- **Description of the task**
Return the data below exactly, but only from the line containing "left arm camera" through the line containing "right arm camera", with both of those lines included.

- **Data section**

• • •

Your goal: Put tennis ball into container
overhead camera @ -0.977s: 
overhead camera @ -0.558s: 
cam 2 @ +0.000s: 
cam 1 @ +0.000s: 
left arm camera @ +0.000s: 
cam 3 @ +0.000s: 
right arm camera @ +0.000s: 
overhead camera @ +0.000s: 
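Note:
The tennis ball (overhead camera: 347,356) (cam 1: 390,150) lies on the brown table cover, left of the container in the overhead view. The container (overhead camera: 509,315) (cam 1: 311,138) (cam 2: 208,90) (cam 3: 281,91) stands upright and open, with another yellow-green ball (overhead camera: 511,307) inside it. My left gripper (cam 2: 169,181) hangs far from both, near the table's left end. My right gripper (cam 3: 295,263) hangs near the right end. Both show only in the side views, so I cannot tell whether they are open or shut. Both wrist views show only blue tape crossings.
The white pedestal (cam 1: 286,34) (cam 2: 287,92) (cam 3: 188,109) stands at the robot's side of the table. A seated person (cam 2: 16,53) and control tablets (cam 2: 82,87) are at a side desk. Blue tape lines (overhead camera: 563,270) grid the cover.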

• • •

- **Result**
left arm camera @ +0.000s: 
cam 3 @ +0.000s: 
right arm camera @ +0.000s: 

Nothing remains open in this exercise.